[Assigned task] Looking at the listing below, retype exactly the lines starting at the one containing "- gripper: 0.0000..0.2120" and ending at the one containing "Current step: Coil", both included, and nothing else.

*** Block opens ***

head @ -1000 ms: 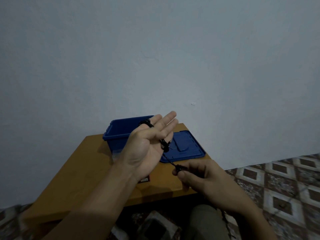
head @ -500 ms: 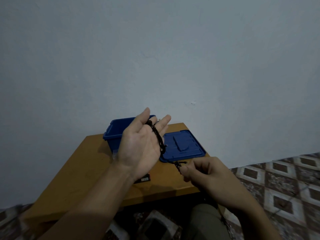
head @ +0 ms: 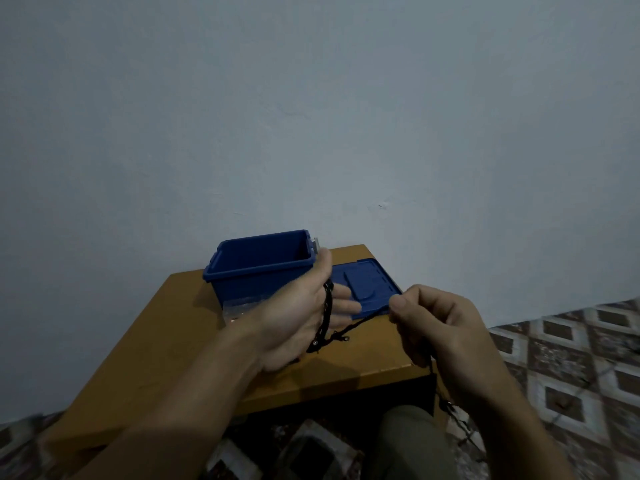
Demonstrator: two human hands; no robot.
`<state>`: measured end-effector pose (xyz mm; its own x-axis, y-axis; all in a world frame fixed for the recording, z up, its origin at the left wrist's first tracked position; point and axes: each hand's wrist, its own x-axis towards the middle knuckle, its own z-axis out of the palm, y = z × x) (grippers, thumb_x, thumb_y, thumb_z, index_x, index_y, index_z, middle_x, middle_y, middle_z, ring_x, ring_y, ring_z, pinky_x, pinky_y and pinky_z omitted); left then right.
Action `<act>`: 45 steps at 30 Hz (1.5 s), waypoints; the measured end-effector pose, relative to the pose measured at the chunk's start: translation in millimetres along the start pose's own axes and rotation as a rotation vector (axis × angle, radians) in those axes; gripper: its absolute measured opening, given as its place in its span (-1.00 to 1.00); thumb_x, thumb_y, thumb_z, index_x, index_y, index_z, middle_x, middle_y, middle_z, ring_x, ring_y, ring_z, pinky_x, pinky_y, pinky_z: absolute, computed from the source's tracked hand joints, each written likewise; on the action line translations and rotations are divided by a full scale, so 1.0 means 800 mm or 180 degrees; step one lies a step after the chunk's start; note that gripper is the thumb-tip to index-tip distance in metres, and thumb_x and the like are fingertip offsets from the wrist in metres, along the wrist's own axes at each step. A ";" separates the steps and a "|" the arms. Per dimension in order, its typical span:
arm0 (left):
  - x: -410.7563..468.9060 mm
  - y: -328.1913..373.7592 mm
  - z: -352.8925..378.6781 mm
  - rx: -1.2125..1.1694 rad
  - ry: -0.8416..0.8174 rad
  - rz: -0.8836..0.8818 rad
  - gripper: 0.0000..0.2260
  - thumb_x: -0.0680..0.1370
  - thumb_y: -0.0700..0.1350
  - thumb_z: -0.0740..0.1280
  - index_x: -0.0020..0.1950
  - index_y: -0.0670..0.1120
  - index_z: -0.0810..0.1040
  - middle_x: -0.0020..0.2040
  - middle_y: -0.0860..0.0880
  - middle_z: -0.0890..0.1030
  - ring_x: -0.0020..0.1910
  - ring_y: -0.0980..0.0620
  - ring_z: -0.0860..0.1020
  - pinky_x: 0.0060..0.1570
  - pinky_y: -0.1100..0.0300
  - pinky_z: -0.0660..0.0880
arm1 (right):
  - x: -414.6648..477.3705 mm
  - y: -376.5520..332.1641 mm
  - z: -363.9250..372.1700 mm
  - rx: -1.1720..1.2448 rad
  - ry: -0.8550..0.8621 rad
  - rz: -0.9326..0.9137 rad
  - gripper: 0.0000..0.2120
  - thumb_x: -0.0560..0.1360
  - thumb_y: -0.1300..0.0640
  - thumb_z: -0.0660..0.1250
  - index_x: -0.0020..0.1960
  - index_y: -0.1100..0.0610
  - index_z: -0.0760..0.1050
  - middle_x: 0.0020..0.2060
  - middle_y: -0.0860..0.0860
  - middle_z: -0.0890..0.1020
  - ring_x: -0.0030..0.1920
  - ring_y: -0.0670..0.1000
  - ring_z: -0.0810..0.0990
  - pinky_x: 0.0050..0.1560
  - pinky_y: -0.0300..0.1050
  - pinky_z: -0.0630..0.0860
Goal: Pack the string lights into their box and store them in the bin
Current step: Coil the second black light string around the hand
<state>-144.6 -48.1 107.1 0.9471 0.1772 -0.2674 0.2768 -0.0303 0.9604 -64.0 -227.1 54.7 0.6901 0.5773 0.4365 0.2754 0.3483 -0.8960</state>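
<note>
Limp-looking string lights [head: 327, 313] are looped round the flat left hand [head: 294, 320]. The strand's pinched taut by the right hand [head: 440, 327].

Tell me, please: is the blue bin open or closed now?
Open. The blue bin shows its inner walls, and its lid lies flat on the table to its right.

A wooden table [head: 156, 341] with an orange-brown top stands before a plain, pale blue-grey wall [head: 311, 116], its far edge close against it. A small dark mark [head: 382, 205] shows on the wall above the table's far right corner. Right of the table, floor tiles [head: 571, 358] carry a brown-and-white diamond pattern. Below the table's near edge lies a grey, blurred block [head: 311, 448]
</note>
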 end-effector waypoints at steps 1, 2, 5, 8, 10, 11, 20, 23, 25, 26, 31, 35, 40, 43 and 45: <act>0.000 -0.001 0.002 0.0128 0.0030 -0.0069 -0.15 0.50 0.47 -0.05 0.45 -0.19 0.40 0.29 -0.13 0.61 0.32 -0.07 0.54 0.32 0.07 0.40 | -0.001 0.000 0.001 -0.0073 0.0021 -0.0042 -0.71 0.53 0.04 0.39 -0.29 0.19 0.53 -0.49 0.05 0.40 -0.49 0.01 0.32 -0.47 -0.18 0.31; 0.000 -0.001 0.003 0.0200 0.0016 -0.0105 -0.16 0.50 0.47 -0.04 0.38 -0.19 0.47 0.19 -0.14 0.66 0.21 -0.08 0.61 0.22 0.04 0.44 | -0.001 -0.001 0.002 -0.0148 0.0019 -0.0085 -0.75 0.52 0.03 0.37 -0.25 0.16 0.57 -0.48 0.06 0.43 -0.46 0.01 0.35 -0.45 -0.16 0.33; -0.005 0.001 0.009 0.0367 -0.0217 -0.0196 -0.14 0.52 0.46 -0.05 0.28 -0.27 0.53 0.02 -0.21 0.67 0.04 -0.17 0.63 0.08 0.01 0.48 | 0.000 -0.001 0.004 -0.0282 -0.0028 -0.0241 -0.81 0.52 0.03 0.35 -0.21 0.08 0.62 -0.44 0.05 0.47 -0.42 0.02 0.39 -0.40 -0.10 0.38; -0.012 0.003 0.013 0.0578 -0.0487 -0.0319 -0.10 0.54 0.46 -0.08 0.17 -0.35 0.56 -0.05 -0.29 0.67 -0.06 -0.20 0.66 -0.03 0.05 0.56 | 0.000 -0.001 0.006 -0.0338 -0.0084 -0.0339 -0.82 0.52 0.03 0.36 -0.16 0.11 0.63 -0.41 0.02 0.51 -0.38 -0.01 0.44 -0.36 -0.13 0.43; -0.015 0.003 0.013 0.0527 -0.0649 -0.0342 -0.12 0.54 0.46 -0.04 0.07 -0.35 0.59 -0.14 -0.29 0.65 -0.20 -0.17 0.63 -0.17 0.09 0.56 | 0.000 -0.001 0.007 -0.0337 -0.0110 -0.0383 -0.83 0.53 0.05 0.36 -0.16 0.11 0.64 -0.39 0.04 0.52 -0.37 -0.01 0.44 -0.35 -0.14 0.43; -0.015 0.002 0.012 0.0564 -0.0685 -0.0336 -0.13 0.53 0.47 -0.03 0.03 -0.34 0.60 -0.19 -0.27 0.64 -0.26 -0.15 0.61 -0.24 0.12 0.54 | 0.000 -0.001 0.008 -0.0327 -0.0116 -0.0400 -0.84 0.53 0.07 0.36 -0.16 0.12 0.64 -0.39 0.05 0.52 -0.37 -0.01 0.44 -0.35 -0.13 0.43; -0.014 -0.003 0.007 0.0951 -0.0931 -0.0138 -0.17 0.48 0.54 -0.08 -0.32 -0.17 0.55 -0.51 -0.06 0.38 -0.54 0.03 0.25 -0.43 0.17 0.29 | 0.000 0.002 0.009 -0.0172 -0.0165 -0.0409 -0.82 0.51 0.09 0.36 -0.15 0.18 0.64 -0.41 0.09 0.50 -0.39 0.01 0.42 -0.35 -0.17 0.42; -0.015 -0.005 0.006 0.0742 -0.1162 -0.0040 -0.23 0.53 0.49 -0.08 -0.41 -0.15 0.42 -0.57 -0.03 0.28 -0.60 0.07 0.20 -0.48 0.20 0.28 | 0.002 0.006 0.009 -0.0168 -0.0207 -0.0363 -0.81 0.51 0.07 0.36 -0.15 0.17 0.64 -0.41 0.06 0.51 -0.38 0.00 0.41 -0.35 -0.16 0.41; -0.016 -0.006 0.007 0.0542 -0.1376 -0.0027 -0.27 0.55 0.47 -0.07 -0.45 -0.12 0.32 -0.59 0.00 0.23 -0.62 0.10 0.17 -0.51 0.22 0.25 | 0.003 0.010 0.010 -0.0294 -0.0272 -0.0315 -0.79 0.52 0.02 0.36 -0.16 0.14 0.64 -0.40 0.04 0.51 -0.38 -0.01 0.42 -0.33 -0.15 0.40; -0.016 -0.008 0.007 0.0438 -0.1491 -0.0031 -0.29 0.55 0.47 -0.06 -0.46 -0.10 0.29 -0.60 0.01 0.23 -0.63 0.10 0.17 -0.52 0.22 0.24 | 0.003 0.012 0.010 -0.0363 -0.0307 -0.0297 -0.79 0.53 0.01 0.36 -0.15 0.13 0.64 -0.40 0.04 0.53 -0.37 -0.01 0.44 -0.32 -0.14 0.42; -0.011 -0.013 0.003 -0.0379 -0.2206 0.0126 -0.36 0.60 0.38 0.04 -0.50 -0.05 0.32 -0.61 -0.01 0.35 -0.64 0.09 0.29 -0.48 0.19 0.36 | 0.006 0.021 0.014 -0.0354 -0.0259 -0.0316 -0.85 0.56 0.04 0.33 -0.06 0.05 0.66 -0.34 0.13 0.61 -0.35 0.04 0.52 -0.32 -0.09 0.47; -0.008 -0.011 0.002 -0.0651 -0.2255 0.0367 -0.34 0.63 0.32 -0.04 -0.44 -0.12 0.39 -0.55 -0.07 0.43 -0.57 0.02 0.36 -0.38 0.11 0.44 | 0.006 0.022 0.015 -0.0343 -0.0242 -0.0388 -0.85 0.58 0.08 0.31 0.01 0.02 0.67 -0.34 0.07 0.61 -0.36 0.03 0.51 -0.33 -0.09 0.47; -0.007 -0.008 -0.002 -0.0971 -0.2281 0.0513 -0.31 0.63 0.33 -0.06 -0.42 -0.15 0.43 -0.53 -0.09 0.45 -0.55 -0.01 0.39 -0.35 0.10 0.45 | 0.006 0.021 0.014 -0.0369 -0.0191 -0.0559 -0.82 0.58 0.13 0.31 0.05 -0.01 0.69 -0.28 0.11 0.63 -0.37 0.06 0.53 -0.31 0.03 0.49; -0.008 -0.006 -0.002 -0.1122 -0.2307 0.0560 -0.31 0.63 0.33 -0.05 -0.41 -0.16 0.44 -0.52 -0.09 0.46 -0.56 0.01 0.41 -0.36 0.12 0.49 | 0.004 0.023 0.013 -0.0427 -0.0271 -0.0520 -0.83 0.58 0.11 0.32 0.05 -0.02 0.69 -0.36 0.08 0.60 -0.35 0.03 0.54 -0.28 -0.02 0.49; -0.009 -0.006 -0.003 -0.1189 -0.2279 0.0619 -0.31 0.63 0.33 -0.05 -0.40 -0.16 0.44 -0.52 -0.09 0.46 -0.56 0.02 0.43 -0.37 0.13 0.49 | 0.004 0.023 0.012 -0.0480 -0.0352 -0.0509 -0.85 0.61 0.09 0.35 0.09 0.00 0.69 -0.32 0.04 0.62 -0.32 0.02 0.56 -0.26 -0.07 0.49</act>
<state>-152.9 -47.2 104.8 0.8816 -0.4701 0.0424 0.1449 0.3551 0.9235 -63.0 -211.5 40.1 0.5546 0.6039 0.5725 0.4777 0.3323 -0.8133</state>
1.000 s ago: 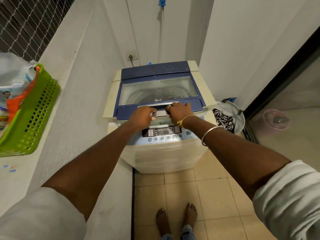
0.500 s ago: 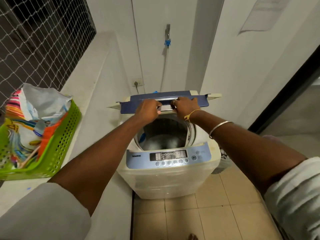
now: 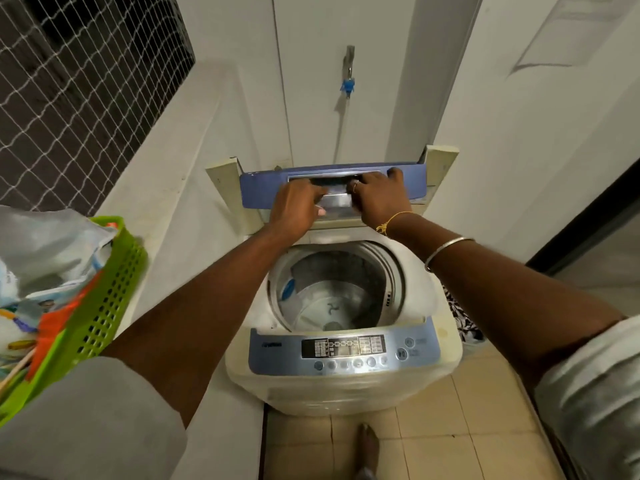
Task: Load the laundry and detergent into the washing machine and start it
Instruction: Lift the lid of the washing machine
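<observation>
Both your arms reach straight out over the open washing machine and meet side by side at the folded blue lid, which stands nearly upright at the machine's far edge. Your left hand curls round the lid's silver handle, knuckles up, thumb tucked beneath. Your right hand grips the same handle just beside it, fingers hooked over the top edge, a ring on one finger. Below your forearms the drum lies uncovered, with the control panel on the near side. On the ledge to the left, a green basket holds a crumpled bag. Black-and-white patterned cloth shows low, right of the machine
</observation>
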Motion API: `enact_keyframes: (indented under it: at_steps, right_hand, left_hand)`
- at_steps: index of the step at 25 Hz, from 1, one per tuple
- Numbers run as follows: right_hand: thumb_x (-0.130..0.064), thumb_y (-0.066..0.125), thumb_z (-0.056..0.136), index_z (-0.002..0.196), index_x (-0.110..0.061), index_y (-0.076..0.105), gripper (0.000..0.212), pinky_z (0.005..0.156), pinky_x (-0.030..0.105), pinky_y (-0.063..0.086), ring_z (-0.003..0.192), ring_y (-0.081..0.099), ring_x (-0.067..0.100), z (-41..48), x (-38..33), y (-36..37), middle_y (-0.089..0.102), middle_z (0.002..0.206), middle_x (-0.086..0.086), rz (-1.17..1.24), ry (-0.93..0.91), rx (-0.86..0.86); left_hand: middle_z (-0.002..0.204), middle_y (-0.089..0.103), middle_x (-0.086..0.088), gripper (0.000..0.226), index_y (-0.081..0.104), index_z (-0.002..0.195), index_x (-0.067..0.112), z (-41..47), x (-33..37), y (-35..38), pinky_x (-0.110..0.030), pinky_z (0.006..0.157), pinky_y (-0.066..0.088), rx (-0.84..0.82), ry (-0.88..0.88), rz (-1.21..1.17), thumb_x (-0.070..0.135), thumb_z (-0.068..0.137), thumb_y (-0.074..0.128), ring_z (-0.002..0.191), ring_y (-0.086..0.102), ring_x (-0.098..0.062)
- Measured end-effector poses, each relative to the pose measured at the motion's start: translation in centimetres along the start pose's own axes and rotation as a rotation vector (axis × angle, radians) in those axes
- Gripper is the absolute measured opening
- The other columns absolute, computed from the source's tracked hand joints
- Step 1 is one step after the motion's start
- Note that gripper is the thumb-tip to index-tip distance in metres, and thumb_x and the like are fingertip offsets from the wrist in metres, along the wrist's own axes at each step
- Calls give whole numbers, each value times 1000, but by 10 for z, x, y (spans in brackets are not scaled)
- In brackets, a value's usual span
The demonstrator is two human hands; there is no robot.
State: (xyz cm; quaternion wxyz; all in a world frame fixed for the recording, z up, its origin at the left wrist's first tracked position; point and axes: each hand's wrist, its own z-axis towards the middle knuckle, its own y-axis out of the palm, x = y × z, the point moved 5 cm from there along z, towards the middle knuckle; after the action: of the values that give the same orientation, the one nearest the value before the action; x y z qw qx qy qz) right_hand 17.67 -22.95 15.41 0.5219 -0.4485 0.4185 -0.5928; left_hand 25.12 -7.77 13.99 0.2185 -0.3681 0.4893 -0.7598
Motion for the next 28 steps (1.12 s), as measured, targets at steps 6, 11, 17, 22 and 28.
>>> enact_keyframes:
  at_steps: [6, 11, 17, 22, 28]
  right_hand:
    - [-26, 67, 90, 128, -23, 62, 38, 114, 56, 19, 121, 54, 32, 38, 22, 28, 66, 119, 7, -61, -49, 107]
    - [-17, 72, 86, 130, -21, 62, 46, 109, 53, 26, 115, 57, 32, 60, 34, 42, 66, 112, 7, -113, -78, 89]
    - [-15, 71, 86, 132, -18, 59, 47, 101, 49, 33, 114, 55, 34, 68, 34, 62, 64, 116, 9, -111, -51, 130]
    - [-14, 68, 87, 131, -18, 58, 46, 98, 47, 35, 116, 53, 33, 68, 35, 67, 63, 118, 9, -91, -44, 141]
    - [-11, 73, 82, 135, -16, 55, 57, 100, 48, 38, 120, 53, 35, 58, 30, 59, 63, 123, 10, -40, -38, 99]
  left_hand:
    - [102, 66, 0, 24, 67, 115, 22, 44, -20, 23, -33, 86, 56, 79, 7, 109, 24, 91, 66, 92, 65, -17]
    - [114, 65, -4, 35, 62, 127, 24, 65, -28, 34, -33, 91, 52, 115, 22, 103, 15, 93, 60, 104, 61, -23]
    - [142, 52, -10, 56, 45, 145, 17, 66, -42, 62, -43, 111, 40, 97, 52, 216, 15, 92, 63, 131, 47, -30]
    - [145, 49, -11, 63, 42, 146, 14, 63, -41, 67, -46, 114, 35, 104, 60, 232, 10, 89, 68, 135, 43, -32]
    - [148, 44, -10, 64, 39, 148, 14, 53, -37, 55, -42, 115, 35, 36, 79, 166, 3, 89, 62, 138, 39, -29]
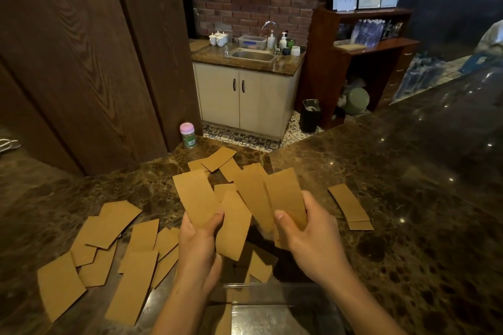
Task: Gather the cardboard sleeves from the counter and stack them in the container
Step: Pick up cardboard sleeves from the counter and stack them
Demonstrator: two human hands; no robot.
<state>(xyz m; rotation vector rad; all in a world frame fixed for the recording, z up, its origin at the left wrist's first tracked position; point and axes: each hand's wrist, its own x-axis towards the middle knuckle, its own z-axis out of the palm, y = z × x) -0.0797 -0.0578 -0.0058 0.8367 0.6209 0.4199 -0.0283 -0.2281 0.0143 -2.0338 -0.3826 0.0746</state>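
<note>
Flat brown cardboard sleeves lie scattered over the dark marble counter (394, 226). My left hand (197, 247) grips a couple of sleeves (196, 198) by their lower ends, held up above the counter. My right hand (313, 236) holds another fan of sleeves (283, 196) beside them. A large loose pile of sleeves (122, 253) lies to the left, a small stack (349, 205) to the right, and a few (217, 160) at the far side. A clear plastic container (272, 307) stands at the near edge below my hands, with a sleeve (261, 266) at its far rim.
A small jar with a pink lid (187, 134) stands at the counter's far edge by the wooden panel wall. Beyond the counter are a sink cabinet (245, 95), a black bin (310, 115) and wooden shelves (362, 43).
</note>
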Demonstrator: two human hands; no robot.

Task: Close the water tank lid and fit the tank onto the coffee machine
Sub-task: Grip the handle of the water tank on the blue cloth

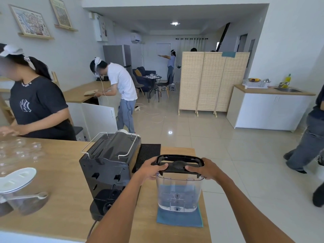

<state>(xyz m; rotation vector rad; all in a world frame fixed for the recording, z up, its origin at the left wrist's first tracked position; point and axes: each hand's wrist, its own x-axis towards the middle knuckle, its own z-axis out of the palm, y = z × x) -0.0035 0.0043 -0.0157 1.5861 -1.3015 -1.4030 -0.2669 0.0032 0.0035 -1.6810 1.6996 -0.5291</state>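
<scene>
Glassware (19,151) sits blurred at the far left of the wooden surface (57,174), and below it a clear jug with a white lid (16,179) is cut off by the frame edge. Next along, the black coffee machine (109,171) stands with its back toward the camera, a black mat (149,155) just beyond it. Now the left hand (151,170) — fingers wrapped over the left end of the black lid (178,163), thumb on top. The clear water tank (180,192) stands upright on a blue cloth (180,219), just right of the machine and apart from it, a little water showing low inside. The right hand (204,170) clasps the lid's right end the same way. Whether the lid is fully seated, hard to tell. Beyond the surface, pale floor tiles (210,130), a folding wicker screen (213,81), a white sink cabinet (270,109) at the right. A person in a black shirt (38,106) stands at the left, face blurred.
</scene>
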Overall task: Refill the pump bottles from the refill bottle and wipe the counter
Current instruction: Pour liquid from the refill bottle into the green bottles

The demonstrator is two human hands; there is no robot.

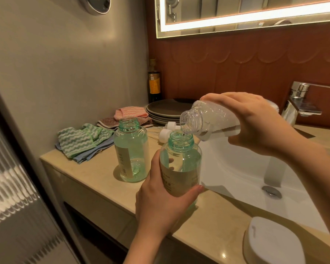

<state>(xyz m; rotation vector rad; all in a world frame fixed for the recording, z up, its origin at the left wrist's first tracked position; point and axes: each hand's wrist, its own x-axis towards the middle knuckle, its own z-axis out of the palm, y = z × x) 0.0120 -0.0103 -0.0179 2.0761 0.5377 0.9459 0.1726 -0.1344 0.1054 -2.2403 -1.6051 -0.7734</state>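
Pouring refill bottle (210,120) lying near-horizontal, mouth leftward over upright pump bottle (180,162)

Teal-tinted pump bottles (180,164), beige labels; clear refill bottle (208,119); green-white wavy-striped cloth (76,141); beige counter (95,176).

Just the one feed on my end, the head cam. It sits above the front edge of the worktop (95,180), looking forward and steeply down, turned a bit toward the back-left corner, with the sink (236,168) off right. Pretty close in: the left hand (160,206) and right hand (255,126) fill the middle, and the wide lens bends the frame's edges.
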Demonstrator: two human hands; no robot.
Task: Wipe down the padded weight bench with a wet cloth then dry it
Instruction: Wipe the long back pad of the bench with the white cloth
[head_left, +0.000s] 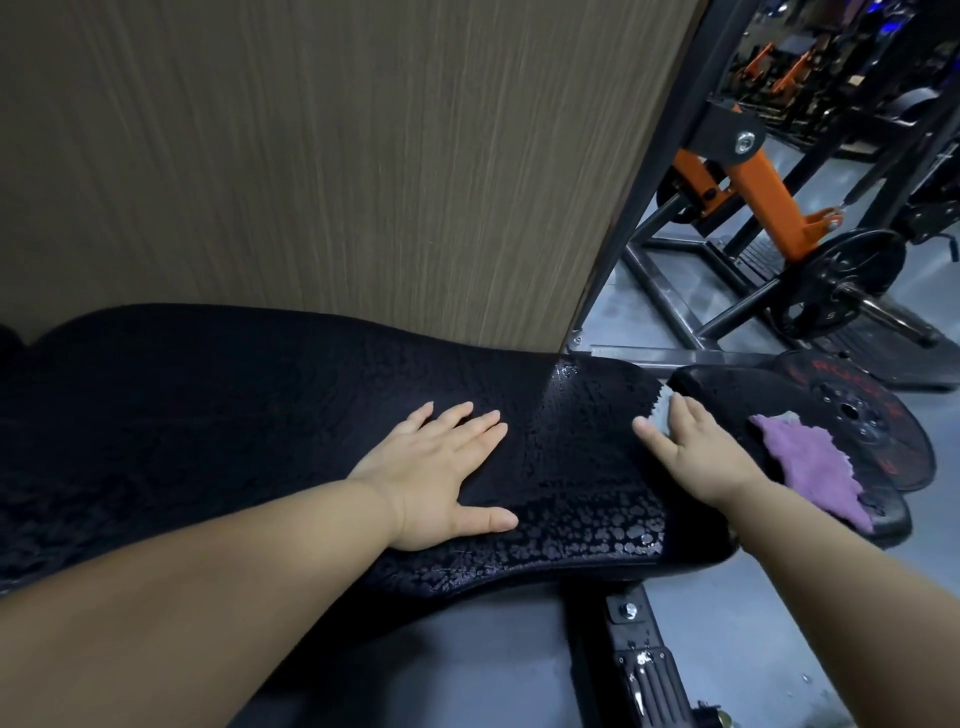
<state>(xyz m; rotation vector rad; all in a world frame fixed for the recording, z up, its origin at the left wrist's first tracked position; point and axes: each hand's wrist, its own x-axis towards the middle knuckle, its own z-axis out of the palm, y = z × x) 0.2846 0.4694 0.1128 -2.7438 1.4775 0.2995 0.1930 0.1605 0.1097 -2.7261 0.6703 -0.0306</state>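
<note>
Long black bench pad (234, 389) stretching left to right against a wood-grain wall. Smaller seat pad (737, 395) just past its right end. Left hand (441, 467) laid flat mid-pad near the front edge, fingers straight and spread, holding nothing, only bracing. Right hand (696, 447) at the pad's right edge, fingers mostly straight, pressing down on a grey cloth (661, 413), barely showing past the thumb. Purple cloth (815, 467) lying loose on the seat pad. Water droplets (597, 525) beading the right end and front edge.

Probably still the wet wipe: draw the grey cloth leftward in long overlapping passes, keep even pressure, lift the bracing hand clear, save the purple cloth for drying
</note>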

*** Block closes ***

[Result of this task]
  - gripper: 0.0000..0.2120
  - thumb_x: -0.0560..0.1360
  - thumb_y: -0.1300..0.0640
  - thumb_z: -0.0660..0.1250
  - index_x: -0.0020..0.1960
  - index_y: -0.1100..0.0610
  - index_z: -0.0760..0.1050
  - middle_x: 0.0020..0.2060
  - middle_y: -0.0860..0.0860
  - middle_z: -0.0890..0.1020
  - ring_x: -0.0030..0.1920
  - ring_y: -0.0670..0.1000
  - ring_z: -0.0810..0.0990
  - pinky_x: 0.0050..0.1560
  - pinky_y: -0.0300..0.1050
  - pinky_z: -0.0630..0.0860
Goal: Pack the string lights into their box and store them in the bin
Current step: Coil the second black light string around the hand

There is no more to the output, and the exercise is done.